Even prior to the necessity of a widespread, health-centered outlook mandated by a global pandemic, the idea of a sprawling marketplace focused on health and well-being fit so nicely into the Denver gestalt it’s a wonder it took until 2020 to come to fruition. It doesn’t take long though, once having entered Nurture, to realize it was worth the wait.
The recently-opened location — built out of the 22,000 square foot skeleton of a former Spanish-language charter school at the corner of 29th and Federal — takes any commonplace vision of a health-junkie paradise and magnifies it into a near-dizzying amalgam of every possible service directed towards mind and body, sprinkled with a few more for good measure. The brainchild of Kelly Campbell, Peter Strauss and Nikki Dority — originally slated to open in March — is now rolling out services. Nest, the central cafe, opened May 12 for to-go orders, with many of the adjoining concepts started to roll out on May 18.

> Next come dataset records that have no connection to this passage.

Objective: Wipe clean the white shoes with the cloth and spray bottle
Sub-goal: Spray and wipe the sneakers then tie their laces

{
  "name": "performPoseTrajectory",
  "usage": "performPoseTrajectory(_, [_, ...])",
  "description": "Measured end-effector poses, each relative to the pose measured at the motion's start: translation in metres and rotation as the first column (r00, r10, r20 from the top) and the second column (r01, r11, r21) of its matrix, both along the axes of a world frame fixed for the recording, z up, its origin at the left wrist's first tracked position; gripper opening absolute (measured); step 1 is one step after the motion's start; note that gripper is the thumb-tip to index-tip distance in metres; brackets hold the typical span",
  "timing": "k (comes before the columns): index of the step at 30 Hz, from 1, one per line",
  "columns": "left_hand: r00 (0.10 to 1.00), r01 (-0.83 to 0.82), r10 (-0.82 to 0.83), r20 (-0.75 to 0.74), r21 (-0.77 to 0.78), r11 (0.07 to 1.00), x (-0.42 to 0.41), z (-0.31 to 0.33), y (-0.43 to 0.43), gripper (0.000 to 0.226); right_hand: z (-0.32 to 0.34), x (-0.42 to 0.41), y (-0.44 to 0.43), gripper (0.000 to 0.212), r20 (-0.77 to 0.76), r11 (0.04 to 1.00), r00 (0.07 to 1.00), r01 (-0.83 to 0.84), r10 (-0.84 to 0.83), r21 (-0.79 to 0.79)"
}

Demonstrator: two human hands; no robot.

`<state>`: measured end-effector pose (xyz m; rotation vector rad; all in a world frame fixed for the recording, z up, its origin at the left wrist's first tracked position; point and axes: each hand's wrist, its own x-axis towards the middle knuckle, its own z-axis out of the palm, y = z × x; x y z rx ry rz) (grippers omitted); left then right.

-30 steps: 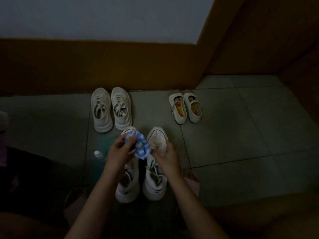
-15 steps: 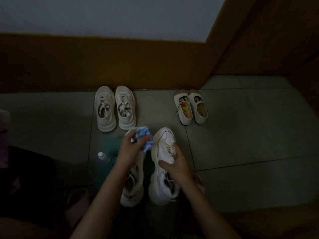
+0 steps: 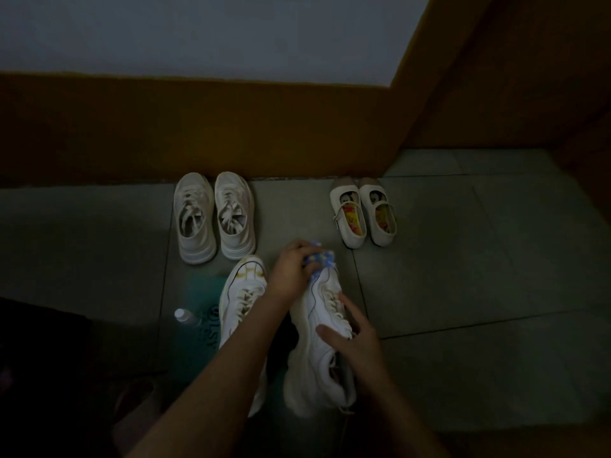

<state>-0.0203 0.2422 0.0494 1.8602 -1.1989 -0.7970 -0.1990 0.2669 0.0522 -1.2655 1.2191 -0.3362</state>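
Head view, looking down at a dim tiled floor (image 3: 463, 259): the person's left hand (image 3: 290, 271) reaches across to the far tip of the right-hand white shoe (image 3: 314, 365). Its fingers are bunched around a blue patterned cloth (image 3: 320, 258) and press it onto the toe, which I take to be the spot being wiped. The right hand (image 3: 355, 338) lies on the same shoe nearer the person, fingers spread fairly straight over the laces, seemingly pinning the shoe so the rubbing does not shove it away. Its mate (image 3: 244, 294) sits just to the left, partly under the left forearm, on a teal mat (image 3: 201, 289) that probably spares the tiles. The spray bottle (image 3: 183, 315) rests at the mat's left side, untouched, near enough for a spritz. Against the far wall wait a second pair of sneakers (image 3: 215, 216) and, to their right, small strap shoes (image 3: 363, 209), presumably lined up for their turn.
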Motion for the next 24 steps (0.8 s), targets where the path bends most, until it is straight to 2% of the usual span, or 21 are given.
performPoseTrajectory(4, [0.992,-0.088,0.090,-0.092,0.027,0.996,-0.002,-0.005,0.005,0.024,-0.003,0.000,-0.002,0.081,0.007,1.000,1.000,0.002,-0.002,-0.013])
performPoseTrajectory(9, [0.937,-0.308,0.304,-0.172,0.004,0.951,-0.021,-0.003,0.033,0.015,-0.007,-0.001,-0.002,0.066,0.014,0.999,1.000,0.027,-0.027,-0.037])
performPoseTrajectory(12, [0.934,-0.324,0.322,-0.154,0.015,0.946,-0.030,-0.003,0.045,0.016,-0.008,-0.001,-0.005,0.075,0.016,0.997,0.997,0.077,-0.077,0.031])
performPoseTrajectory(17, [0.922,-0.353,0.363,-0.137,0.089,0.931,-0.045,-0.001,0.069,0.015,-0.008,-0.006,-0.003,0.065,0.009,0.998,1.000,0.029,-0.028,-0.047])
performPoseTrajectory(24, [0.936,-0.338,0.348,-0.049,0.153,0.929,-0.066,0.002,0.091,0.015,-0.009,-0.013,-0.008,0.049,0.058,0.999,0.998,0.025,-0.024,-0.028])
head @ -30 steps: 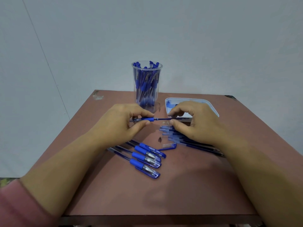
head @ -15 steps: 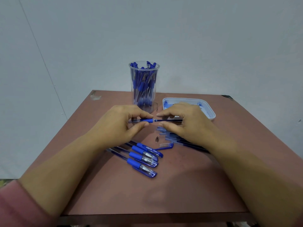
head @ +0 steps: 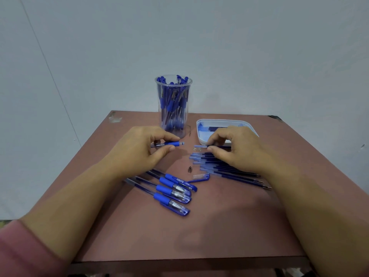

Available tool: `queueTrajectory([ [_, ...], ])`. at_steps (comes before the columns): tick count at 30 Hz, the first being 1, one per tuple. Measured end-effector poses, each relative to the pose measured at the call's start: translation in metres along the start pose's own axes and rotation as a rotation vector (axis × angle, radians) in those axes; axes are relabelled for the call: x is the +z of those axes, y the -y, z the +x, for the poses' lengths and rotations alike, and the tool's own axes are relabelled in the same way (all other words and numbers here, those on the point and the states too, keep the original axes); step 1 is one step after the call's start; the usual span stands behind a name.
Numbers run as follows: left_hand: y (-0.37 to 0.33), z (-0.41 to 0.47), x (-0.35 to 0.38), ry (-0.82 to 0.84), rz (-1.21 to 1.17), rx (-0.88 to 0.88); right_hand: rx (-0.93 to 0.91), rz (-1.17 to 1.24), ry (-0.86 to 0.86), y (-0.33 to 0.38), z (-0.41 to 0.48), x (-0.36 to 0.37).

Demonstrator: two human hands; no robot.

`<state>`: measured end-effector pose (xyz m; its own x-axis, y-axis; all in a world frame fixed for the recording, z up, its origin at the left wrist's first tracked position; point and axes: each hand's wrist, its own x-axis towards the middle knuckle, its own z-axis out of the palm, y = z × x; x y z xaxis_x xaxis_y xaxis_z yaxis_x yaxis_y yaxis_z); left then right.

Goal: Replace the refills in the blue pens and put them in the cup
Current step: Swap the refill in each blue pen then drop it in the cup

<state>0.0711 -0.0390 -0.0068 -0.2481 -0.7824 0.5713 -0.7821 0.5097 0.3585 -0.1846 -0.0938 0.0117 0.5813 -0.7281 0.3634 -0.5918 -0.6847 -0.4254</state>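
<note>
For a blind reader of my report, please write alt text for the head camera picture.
Over a brown table, the left hand holds a blue pen barrel and the right hand pinches a thin refill, the two apart. Behind stand a clear cup full of blue pens and a white tray; capped pens and loose refills lie nearby.

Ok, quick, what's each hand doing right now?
Left hand: pinches the pen barrel.
Right hand: pinches a refill.
</note>
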Motion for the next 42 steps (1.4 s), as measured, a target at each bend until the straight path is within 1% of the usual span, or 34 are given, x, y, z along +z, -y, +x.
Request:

Nurture houses an extraordinary range of clients — with over 60 members providing services spanning traditional modalities including massage, acupuncture, beauty and hair care and assorted fitness options with less-expected selections including holistic mental health, teeth whitening and light therapy — allowing the place to truly embody its motto as a “home for the whole human.” The main level includes Nest, several retailers, an elegant, sparsely-decorated event space called Nine, a large, yet to be utilized dining space for the cafe and a socially distant waiting area, whose charming makeshift construction relies more on towering floral arrangements than caution tape. Upstairs, customers can enjoy everything from salt caves to botox injections with everything in between.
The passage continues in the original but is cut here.